* [Assigned task]: Every line of the data that contains the string "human" must be copied.

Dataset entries
..........

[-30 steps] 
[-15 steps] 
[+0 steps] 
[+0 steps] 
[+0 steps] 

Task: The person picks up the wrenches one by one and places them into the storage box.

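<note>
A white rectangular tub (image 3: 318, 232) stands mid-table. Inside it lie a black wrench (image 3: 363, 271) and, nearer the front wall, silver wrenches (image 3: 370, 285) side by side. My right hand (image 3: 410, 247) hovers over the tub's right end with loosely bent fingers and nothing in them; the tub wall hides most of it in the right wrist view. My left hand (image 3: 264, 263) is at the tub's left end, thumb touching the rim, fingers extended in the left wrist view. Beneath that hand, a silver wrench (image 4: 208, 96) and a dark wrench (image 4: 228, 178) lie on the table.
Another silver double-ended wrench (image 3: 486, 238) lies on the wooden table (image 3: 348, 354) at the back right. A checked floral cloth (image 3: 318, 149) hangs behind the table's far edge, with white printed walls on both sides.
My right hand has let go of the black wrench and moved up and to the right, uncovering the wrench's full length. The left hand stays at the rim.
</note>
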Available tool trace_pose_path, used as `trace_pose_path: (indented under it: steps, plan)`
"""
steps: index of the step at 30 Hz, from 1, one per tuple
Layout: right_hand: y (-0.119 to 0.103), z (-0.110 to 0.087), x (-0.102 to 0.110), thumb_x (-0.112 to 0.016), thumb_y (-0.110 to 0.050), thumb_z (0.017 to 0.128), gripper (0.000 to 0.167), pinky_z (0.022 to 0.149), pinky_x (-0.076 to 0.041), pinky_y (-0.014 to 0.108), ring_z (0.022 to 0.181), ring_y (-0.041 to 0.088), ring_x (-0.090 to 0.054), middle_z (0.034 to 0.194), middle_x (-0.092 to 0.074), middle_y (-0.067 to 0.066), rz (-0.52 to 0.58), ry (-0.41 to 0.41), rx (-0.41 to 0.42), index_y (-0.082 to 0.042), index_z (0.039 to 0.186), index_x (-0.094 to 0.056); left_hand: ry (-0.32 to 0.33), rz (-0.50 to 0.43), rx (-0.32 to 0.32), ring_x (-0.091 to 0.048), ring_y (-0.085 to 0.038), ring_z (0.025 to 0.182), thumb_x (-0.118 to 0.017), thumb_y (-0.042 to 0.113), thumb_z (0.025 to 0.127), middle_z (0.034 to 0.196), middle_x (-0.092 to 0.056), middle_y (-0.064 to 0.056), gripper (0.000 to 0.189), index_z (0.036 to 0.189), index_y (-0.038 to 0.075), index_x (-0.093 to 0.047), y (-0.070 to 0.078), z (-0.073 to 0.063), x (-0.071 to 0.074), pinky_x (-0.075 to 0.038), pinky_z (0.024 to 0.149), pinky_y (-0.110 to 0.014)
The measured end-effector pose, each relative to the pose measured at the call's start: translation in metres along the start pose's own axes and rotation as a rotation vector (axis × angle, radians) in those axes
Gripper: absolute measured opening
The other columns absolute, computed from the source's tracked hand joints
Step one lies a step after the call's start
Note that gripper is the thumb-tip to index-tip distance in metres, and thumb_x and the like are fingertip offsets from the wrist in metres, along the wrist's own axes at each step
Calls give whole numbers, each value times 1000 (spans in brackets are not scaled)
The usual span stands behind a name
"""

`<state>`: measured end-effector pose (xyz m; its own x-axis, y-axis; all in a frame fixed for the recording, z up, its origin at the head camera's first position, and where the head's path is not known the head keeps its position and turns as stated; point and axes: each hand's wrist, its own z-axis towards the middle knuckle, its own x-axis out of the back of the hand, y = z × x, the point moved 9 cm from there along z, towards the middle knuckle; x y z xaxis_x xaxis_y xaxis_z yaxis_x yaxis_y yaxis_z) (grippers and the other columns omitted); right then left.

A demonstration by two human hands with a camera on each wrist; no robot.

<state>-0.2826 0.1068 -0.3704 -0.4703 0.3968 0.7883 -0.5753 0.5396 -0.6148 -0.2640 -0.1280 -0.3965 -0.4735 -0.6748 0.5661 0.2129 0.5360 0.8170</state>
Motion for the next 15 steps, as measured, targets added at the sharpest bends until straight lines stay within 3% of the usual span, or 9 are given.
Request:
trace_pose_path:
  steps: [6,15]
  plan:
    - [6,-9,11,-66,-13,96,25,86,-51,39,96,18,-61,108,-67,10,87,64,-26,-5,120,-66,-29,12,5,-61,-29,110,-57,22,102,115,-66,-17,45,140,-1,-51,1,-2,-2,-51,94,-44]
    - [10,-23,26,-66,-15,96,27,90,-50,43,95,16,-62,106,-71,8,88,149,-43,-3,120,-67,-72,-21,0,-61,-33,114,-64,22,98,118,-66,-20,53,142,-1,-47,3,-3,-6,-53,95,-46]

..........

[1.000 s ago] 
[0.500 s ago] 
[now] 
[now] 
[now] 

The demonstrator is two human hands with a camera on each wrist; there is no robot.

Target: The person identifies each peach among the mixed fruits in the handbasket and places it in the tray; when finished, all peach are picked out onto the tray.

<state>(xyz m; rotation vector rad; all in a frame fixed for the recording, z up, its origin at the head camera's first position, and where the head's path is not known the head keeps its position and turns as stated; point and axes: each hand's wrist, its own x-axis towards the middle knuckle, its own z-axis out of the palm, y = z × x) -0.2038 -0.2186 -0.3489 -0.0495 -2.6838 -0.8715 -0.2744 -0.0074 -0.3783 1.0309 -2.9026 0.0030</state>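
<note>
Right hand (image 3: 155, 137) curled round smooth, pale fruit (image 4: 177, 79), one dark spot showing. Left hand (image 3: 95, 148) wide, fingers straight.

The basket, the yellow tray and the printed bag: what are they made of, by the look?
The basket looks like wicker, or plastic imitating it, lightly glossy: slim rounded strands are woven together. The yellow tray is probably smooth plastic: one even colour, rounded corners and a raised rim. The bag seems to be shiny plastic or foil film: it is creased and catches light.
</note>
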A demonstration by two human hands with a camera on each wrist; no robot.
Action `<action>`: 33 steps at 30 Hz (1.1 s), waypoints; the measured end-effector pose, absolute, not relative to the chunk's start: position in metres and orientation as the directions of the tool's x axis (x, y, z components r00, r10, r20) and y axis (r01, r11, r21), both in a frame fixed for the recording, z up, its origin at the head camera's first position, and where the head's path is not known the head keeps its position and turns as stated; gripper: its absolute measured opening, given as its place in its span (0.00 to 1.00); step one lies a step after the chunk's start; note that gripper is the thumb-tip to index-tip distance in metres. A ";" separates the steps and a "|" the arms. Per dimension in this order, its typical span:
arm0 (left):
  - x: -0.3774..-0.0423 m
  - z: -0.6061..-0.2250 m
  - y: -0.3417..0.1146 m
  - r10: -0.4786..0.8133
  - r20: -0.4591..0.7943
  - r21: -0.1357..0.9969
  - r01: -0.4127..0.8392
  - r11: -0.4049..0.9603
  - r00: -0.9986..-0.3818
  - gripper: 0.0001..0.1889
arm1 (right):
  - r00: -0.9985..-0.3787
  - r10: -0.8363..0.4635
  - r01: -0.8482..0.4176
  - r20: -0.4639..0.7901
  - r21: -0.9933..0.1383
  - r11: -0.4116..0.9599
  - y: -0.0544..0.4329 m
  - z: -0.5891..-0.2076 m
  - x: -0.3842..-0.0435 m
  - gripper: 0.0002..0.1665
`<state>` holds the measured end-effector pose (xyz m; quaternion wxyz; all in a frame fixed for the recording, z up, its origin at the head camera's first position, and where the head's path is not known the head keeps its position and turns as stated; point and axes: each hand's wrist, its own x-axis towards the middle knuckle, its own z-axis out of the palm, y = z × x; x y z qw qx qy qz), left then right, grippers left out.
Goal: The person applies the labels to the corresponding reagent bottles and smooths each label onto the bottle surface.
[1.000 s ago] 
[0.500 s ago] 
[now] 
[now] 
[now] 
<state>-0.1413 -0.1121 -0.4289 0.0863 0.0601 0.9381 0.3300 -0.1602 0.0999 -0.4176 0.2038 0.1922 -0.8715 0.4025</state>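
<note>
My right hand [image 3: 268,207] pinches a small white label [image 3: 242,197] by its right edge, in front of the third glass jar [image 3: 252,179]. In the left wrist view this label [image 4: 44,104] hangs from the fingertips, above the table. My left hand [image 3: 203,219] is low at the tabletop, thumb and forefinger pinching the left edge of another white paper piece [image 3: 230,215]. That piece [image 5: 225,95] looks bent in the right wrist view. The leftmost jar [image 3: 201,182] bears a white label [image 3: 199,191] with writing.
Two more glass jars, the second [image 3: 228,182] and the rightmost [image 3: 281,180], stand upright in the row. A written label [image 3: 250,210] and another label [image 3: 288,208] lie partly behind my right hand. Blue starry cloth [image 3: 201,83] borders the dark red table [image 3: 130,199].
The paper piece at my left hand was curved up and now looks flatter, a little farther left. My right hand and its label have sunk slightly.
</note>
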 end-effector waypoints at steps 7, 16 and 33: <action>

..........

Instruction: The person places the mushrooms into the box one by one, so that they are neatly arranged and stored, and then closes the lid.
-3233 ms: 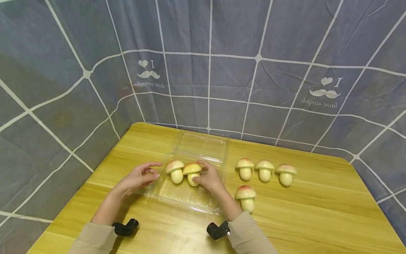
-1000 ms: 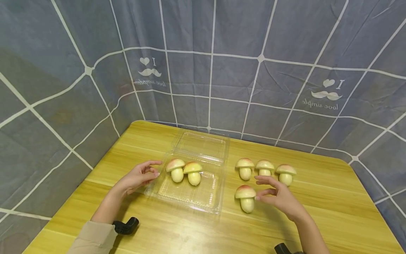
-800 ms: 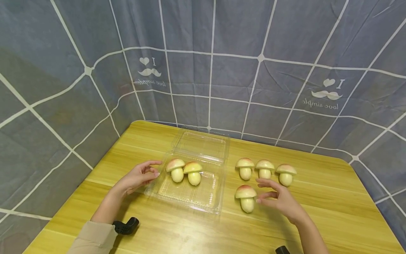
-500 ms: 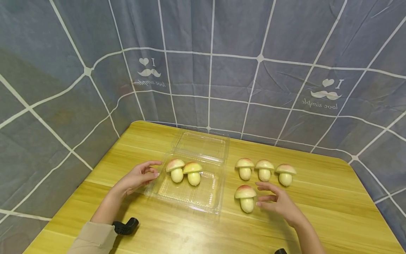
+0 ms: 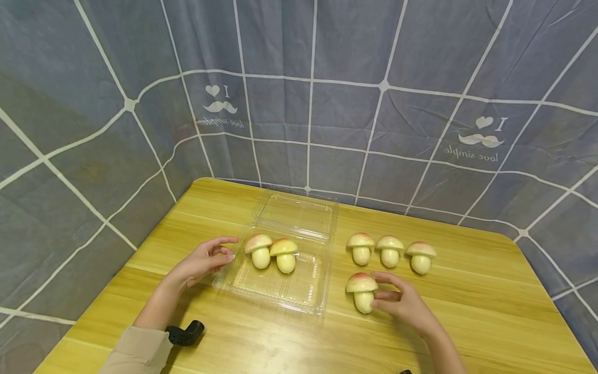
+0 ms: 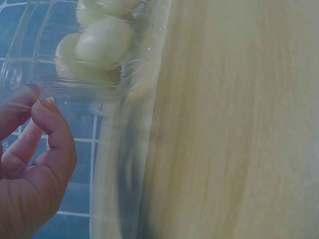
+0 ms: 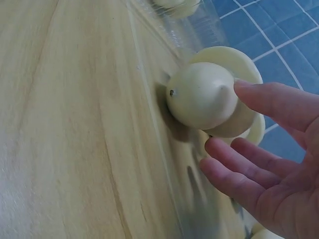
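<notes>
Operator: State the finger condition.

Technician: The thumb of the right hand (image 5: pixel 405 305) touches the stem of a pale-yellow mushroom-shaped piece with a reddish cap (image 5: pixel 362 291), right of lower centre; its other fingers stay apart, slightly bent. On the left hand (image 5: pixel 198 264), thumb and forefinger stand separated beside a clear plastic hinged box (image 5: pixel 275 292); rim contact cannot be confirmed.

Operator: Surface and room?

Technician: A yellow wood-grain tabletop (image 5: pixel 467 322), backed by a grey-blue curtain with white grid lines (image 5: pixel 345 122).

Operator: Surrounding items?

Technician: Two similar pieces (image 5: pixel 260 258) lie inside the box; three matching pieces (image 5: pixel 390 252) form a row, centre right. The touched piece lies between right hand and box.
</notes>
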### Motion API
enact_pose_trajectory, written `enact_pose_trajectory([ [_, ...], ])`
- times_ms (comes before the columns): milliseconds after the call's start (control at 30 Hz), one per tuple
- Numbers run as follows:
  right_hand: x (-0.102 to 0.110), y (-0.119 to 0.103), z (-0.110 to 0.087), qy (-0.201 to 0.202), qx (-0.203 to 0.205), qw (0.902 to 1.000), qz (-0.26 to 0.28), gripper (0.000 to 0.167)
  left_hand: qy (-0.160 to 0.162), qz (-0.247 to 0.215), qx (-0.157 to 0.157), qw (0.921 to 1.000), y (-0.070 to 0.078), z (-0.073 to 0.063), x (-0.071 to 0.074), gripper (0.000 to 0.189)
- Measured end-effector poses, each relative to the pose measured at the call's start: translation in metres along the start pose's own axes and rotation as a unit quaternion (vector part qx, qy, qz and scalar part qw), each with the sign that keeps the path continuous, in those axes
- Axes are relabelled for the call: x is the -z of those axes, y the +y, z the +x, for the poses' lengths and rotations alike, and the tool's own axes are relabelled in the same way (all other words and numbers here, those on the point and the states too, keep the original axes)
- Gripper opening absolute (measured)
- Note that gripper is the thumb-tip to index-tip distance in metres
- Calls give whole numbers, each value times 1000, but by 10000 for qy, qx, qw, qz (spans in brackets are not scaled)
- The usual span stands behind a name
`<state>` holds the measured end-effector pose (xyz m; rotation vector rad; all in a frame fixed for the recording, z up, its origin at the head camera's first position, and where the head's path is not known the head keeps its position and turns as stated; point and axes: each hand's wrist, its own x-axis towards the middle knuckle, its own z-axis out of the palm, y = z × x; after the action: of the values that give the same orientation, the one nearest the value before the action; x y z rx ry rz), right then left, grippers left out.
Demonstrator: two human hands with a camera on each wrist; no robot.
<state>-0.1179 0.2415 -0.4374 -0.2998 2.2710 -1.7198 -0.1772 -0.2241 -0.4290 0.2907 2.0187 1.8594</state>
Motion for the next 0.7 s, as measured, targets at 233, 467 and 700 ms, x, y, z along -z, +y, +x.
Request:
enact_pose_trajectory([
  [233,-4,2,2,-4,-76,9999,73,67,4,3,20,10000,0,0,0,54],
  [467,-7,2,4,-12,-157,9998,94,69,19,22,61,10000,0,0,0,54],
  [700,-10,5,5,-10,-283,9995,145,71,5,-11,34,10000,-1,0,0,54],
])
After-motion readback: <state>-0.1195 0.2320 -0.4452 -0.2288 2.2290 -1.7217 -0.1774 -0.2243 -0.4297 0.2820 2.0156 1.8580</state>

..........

* [Written response]:
A demonstration by two human hands with a camera on each wrist; no robot.
The demonstrator is two human hands with a camera on each wrist; there is no robot.
A demonstration by two human hands with a camera on each wrist; no robot.
Demonstrator: two human hands with a camera on each wrist; no robot.

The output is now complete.